What was your investment performance like in 2007? Was it an exciting year in terms of taking part in both local and global investment markets?

Some experts believe that last year was at times a little bit too exciting for the average investor - especially those who have grown complacent in the last four years.

Investors enjoyed one of the biggest equity bull markets this country has experienced.

But last year, says Paul Cluer, managing director of Foord Unit Trusts, was a year when those well-known (and mostly forgotten) emotions associated with investing - greed, fear, confusion, panic, despair, complacency and euphoria - all came to the fore at different times.

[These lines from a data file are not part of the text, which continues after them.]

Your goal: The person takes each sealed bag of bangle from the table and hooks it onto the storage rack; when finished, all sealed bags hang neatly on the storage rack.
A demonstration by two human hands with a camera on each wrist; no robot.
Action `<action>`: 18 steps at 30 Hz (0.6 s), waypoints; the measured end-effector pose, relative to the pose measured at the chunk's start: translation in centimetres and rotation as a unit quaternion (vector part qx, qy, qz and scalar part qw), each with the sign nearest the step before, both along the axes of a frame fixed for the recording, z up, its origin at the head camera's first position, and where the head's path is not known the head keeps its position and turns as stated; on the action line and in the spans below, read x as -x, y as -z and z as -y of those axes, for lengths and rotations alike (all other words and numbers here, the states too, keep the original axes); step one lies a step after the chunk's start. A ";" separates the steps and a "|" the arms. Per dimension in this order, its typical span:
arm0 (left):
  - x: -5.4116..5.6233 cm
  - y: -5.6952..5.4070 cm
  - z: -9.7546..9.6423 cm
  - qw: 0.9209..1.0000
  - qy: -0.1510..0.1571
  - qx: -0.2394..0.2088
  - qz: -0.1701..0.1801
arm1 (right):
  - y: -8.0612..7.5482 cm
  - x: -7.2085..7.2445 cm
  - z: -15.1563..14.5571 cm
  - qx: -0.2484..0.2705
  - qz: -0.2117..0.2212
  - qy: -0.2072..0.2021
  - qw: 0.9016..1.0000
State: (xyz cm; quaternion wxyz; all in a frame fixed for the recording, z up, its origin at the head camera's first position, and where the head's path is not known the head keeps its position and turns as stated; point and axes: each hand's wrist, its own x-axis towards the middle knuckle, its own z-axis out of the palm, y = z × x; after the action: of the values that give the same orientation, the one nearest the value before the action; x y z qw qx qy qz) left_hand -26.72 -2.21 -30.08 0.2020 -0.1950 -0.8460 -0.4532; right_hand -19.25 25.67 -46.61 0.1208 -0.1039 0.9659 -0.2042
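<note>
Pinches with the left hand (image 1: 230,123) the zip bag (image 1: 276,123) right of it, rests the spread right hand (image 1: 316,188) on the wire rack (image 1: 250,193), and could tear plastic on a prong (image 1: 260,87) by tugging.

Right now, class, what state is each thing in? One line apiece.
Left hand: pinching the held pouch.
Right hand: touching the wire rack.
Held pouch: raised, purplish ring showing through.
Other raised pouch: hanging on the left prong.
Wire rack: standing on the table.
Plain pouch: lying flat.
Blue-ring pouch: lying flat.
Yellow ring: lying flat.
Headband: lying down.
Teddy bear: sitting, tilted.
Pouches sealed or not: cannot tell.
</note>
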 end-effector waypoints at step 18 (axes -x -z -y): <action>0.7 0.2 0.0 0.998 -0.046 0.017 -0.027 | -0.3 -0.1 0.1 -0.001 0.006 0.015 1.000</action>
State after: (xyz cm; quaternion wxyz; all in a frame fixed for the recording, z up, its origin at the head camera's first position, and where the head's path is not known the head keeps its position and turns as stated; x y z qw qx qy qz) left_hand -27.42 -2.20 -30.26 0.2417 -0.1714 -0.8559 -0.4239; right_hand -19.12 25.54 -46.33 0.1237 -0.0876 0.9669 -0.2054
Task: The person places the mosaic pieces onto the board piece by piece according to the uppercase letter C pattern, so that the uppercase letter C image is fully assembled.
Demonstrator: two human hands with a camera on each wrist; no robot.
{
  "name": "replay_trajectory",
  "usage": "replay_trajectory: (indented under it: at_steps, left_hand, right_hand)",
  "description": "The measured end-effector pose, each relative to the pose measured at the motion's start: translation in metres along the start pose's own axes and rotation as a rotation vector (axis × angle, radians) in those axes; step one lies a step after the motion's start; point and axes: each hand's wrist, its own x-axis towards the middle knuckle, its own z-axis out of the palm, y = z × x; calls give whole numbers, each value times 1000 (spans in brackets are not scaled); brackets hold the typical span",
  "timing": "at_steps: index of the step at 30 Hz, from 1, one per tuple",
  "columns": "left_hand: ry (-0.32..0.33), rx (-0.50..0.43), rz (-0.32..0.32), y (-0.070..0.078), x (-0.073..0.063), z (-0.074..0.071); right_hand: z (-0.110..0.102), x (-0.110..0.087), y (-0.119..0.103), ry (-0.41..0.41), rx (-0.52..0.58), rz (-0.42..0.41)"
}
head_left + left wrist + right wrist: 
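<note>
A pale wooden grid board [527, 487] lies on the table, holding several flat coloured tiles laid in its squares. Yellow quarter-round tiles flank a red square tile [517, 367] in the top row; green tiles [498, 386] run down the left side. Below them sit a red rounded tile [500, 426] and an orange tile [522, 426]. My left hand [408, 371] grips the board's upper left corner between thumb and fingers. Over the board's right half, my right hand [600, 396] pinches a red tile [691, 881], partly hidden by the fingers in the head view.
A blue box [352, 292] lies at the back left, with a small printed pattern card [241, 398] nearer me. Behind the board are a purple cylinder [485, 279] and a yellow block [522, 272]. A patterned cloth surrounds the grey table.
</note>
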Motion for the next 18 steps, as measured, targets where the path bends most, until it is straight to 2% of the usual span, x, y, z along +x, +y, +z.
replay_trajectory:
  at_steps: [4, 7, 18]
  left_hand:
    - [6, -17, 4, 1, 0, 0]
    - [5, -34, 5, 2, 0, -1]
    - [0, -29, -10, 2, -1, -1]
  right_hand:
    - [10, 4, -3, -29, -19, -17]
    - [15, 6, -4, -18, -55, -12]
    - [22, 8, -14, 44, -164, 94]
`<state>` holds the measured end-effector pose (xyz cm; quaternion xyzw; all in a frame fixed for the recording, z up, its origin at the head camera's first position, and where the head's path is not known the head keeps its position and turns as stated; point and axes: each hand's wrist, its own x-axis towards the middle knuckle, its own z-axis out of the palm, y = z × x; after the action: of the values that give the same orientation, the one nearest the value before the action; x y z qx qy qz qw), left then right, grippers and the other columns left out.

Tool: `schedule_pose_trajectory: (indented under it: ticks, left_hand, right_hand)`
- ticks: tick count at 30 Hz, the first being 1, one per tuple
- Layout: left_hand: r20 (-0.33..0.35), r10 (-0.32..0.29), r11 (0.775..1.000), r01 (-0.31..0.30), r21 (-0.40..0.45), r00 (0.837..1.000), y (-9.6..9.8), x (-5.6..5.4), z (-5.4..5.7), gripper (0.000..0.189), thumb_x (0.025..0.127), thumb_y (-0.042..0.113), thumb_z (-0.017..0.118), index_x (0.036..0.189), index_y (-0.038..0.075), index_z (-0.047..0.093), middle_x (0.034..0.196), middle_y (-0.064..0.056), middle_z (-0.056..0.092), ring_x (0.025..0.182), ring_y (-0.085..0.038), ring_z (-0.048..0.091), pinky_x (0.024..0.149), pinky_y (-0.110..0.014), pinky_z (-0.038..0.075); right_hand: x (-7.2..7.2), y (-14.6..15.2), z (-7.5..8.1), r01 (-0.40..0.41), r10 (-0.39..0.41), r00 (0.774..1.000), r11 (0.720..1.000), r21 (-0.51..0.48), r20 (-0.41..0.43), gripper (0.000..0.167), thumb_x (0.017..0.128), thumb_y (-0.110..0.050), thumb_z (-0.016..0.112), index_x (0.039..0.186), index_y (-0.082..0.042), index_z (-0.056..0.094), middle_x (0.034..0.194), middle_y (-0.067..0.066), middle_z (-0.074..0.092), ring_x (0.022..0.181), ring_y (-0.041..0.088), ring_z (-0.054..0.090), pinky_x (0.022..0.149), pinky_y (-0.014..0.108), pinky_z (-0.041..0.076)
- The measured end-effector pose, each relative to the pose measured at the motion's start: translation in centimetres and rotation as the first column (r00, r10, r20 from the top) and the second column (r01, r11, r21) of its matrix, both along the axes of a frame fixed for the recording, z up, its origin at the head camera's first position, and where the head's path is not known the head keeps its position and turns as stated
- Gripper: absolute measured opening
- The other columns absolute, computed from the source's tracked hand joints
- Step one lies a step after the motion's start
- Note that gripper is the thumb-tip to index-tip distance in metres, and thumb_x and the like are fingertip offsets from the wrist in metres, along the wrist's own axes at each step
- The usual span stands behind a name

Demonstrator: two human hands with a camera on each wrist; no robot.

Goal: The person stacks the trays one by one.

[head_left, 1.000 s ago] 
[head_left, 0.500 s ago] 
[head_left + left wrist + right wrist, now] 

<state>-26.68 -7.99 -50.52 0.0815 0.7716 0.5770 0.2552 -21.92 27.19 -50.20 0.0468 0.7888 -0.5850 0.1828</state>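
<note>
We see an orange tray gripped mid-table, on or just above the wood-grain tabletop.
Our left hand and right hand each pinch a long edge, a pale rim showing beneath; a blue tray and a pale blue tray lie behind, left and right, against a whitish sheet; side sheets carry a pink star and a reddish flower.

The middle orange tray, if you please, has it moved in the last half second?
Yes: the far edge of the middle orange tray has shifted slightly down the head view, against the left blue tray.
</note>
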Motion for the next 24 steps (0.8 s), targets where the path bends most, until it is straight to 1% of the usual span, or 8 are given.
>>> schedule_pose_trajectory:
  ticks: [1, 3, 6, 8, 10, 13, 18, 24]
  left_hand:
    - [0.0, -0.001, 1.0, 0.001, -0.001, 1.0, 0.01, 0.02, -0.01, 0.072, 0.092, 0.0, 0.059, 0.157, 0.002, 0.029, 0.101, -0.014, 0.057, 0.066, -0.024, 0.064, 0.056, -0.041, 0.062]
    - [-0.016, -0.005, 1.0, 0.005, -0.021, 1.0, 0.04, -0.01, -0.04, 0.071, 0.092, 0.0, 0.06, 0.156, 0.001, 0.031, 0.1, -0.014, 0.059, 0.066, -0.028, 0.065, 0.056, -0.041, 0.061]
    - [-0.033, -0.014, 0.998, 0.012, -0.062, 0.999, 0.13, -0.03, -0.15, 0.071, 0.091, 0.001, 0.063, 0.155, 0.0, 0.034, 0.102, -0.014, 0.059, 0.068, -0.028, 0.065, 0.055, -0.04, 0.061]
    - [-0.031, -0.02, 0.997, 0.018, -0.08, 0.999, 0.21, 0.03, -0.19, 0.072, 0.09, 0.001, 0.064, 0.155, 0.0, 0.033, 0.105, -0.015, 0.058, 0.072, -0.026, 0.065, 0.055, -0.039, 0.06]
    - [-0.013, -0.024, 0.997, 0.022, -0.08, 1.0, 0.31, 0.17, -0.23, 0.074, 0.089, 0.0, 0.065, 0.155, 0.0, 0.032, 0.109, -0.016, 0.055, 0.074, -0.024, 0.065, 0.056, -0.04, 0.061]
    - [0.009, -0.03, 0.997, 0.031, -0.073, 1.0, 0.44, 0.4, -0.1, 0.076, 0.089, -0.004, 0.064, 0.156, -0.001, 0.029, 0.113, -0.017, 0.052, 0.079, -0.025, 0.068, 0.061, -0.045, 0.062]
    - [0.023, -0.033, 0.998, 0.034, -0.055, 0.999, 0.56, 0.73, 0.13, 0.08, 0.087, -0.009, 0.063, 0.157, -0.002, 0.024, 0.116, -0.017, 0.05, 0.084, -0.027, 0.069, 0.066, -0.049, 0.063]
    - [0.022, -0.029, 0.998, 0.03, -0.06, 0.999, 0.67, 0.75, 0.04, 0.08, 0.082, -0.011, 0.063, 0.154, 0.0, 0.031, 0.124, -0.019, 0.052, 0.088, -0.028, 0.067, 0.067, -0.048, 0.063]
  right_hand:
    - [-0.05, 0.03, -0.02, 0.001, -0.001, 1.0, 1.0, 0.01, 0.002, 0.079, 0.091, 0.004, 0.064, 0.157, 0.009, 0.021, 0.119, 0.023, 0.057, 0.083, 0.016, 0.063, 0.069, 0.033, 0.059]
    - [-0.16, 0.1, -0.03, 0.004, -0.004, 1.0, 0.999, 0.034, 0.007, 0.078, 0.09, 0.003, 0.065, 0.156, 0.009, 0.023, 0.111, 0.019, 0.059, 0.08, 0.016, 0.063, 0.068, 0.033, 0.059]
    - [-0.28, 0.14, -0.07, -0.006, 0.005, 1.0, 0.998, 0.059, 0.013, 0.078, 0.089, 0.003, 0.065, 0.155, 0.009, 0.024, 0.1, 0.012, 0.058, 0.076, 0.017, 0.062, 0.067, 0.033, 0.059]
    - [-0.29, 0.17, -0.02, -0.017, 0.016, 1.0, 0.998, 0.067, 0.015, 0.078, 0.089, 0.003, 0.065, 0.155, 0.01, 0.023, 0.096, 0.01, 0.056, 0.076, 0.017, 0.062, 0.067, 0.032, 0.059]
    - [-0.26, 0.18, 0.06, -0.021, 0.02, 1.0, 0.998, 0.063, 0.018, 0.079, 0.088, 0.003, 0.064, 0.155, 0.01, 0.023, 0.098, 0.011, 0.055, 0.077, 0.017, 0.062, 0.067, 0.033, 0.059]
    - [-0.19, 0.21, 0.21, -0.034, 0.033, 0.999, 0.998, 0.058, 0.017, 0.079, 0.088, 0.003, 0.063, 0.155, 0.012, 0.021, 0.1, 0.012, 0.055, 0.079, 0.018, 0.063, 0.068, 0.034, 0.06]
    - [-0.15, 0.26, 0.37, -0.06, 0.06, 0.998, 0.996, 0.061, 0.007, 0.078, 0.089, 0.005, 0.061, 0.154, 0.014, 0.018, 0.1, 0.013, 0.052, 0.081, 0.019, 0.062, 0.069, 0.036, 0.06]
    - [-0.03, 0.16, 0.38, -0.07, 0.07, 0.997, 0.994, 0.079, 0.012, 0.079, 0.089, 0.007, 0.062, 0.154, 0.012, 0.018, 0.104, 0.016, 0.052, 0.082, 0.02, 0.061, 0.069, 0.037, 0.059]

"Having been in a strong upswing phase since early May 2003, the local equity market as measured by the FTSE/JSE All Share Index (ALSI) climbed a respectable 19percent in 2007," says Cluer.

At its December 2007 close, the ALSI was nearly four times higher than its low in May 2003.

Cluer says the 2007 gains appear rewarding when one considers the returns earned in preceding years.

But he says a fuller picture becomes evident when one examines the performance of the underlying sector indices.

Resources heavily dominated by Anglo American, BHP Billiton, Sasol and the big platinum shares, rose 26percent for the year to December.

Industrials rose a market-average 16percent while financial shares, severely affected by four interest rate hikes on top of a 2 percent rise in 2006, lagged behind and were flat. But there was not only a discrepancy in the returns to the three major market sectors. Cluer says individual blue chip shares also displayed a significant disparity in share-price moves. For instance, BHP Billiton rose 61percent, Sasol +31percent, Imperial declined 36percent, Bidvest -10percent and RMB Holdings declined 11percent.

"These statistics show volatility was pervasive. The JSE experienced several sharp down and up moves, including a 13percent fall in July and August on the back of the sub-prime banking crisis in the US."

Cluer says allocations to economic sectors and the selection of individual shares made all the difference. But this was against the backdrop of economic indicators which included the prime overdraft rate which was raised in four consecutive 0,5 percent increments, moving from 12,5percent to 14,5percent.

The inflation rate, measured by headline inflation, climbed to 8,4percent year-on-year for the 12months ended November (compared to 5,4 percent for the same period last year).

The rand was slightly stronger against the US dollar, though fluctuating between R6,50 and R7,50 during the year, but ended weaker against the euro.

Cluer says the main reason can be attributed to the nearly 50 percent weighting of the ALSI to volatile resource shares, which did well in 2007. He sees 2008 as a year to be cautious and to review asset allocations.

"In reviewing your investments, be aware that the last several years' good growth on the JSE, and good performance by the rand, may have created an imbalance between your South African domestic investments and your rand-hedge/international investments.

"Because share markets can, and do go down, it is important to review your short-term needs for liquidity and cash," says Cluer.